Naufrágos
Caro Fernández (Argentina)
Hubo un tiempo en el que él dejó de escucharla. Ella, sin embargo, no se dio por vencida y lo intentó de mil maneras. Nada sirvió. Una tarde se encerró en el baño y lloró. Las primeras fueron lágrimas de rabia, después resbalaron las de impotencia y a la hora brotaban lagrimones truculentos que se convirtieron en ríos y cascadas que caían por la escalera. Él nadó, arrastrado por tsunamis en medio de un océano de olvido. Y en el filo del ahogo emergió abrazado a la pata de la mesa. Aturdido, vio que a su lado flotaba una botella y un mensaje en su interior: “¡Mario, tengo algo que decirte!”, pero nunca lo leyó.
La muñeca
Márcia Batista Ramos (Brasil)
Los padres del joven agricultor querían dar continuidad a su apellido. Cuando su único hijo varón entró a la casa después de las faenas diarias, los padres se miraron y sonrieron mostrando complicidad. El hijo entró al dormitorio para sacar ropa limpia y bañarse. Se percató que su muñeca inflable no estaba en su ropero. Tomado por la ira, agarró el hacha y los miles de pedacitos de la muñeca se mezclaron con los pedacitos de los padres.
Desde mi infierno
Estéfani Huiza Fernández (Bolivia)
Te escribo desde mi infierno, desde estas vetustas paredes donde apenas se divisa un gramo de luz. Aquí estoy en medio de cajas de cartón y efímeros pasajes de tu recuerdo, mas esos objetos no hablan, no me dicen nada. Cuánto quisiera escucharlos, así quizá podría matar mis pensamientos que sólo recuerdan tu nombre. Y cada vez que intento dejar de pensar, cada ínfima palabra en este cuarto ahoga la vida, los minutos, las horas. Entonces miro atrás y encuentro el paraíso. “Debo estar muerta”, me digo. ¿Será este mi infierno?, quizás encarnado en la necesidad de no tenerte a mi lado.
II
Rubén García García (México)
Fui a Tlen. Dos días y a la vera del sendero llegué a un campo de piedras encimadas y algunos hoyos a medio cavar. ¿Buscaban agua o tesoros? Dicen que por este rumbo campeaba la banda de los Ali hace décadas. Había un socavón. El tiempo y los remolinos lo llenaron de hojas y arena de desierto. De él sobresalía un árbol de pirulí, una frutita roja vistosa que la disfrutan los pájaros viajeros. Me senté a la sombra y al poco tiempo llegaron varios tipos de aves que hicieron un barullo grandioso. En aquel silencio cubierto de lajas y yuyos un árbol tenía su fiesta. Así que me uní a la chifladera.

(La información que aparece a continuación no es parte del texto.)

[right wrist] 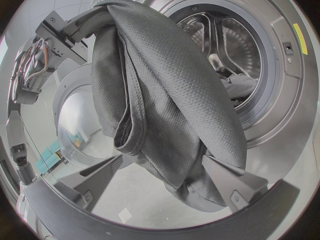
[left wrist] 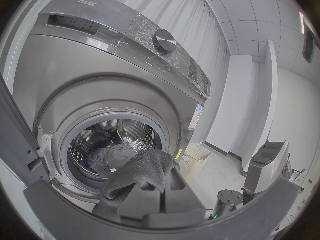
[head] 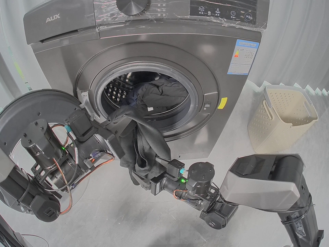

Los Maras no admiten demoras
José Antonio García Pérez (Cuba)
El sudor deshidrata mi frente fría y la solución más atinada es una bolsa para mis posibles náuseas, mientras sucumbo al desmayo en la espalda más próxima a mi cara.
Solo veo flashes. Escucho las voces de los siete que me atropellan en el asiento trasero del auto, aunque lejos. Más me cuesta hablar y respirar. Por momentos, mi cadera como que se parte.
Las siguientes dos horas, a más de 120 millas, serán largas.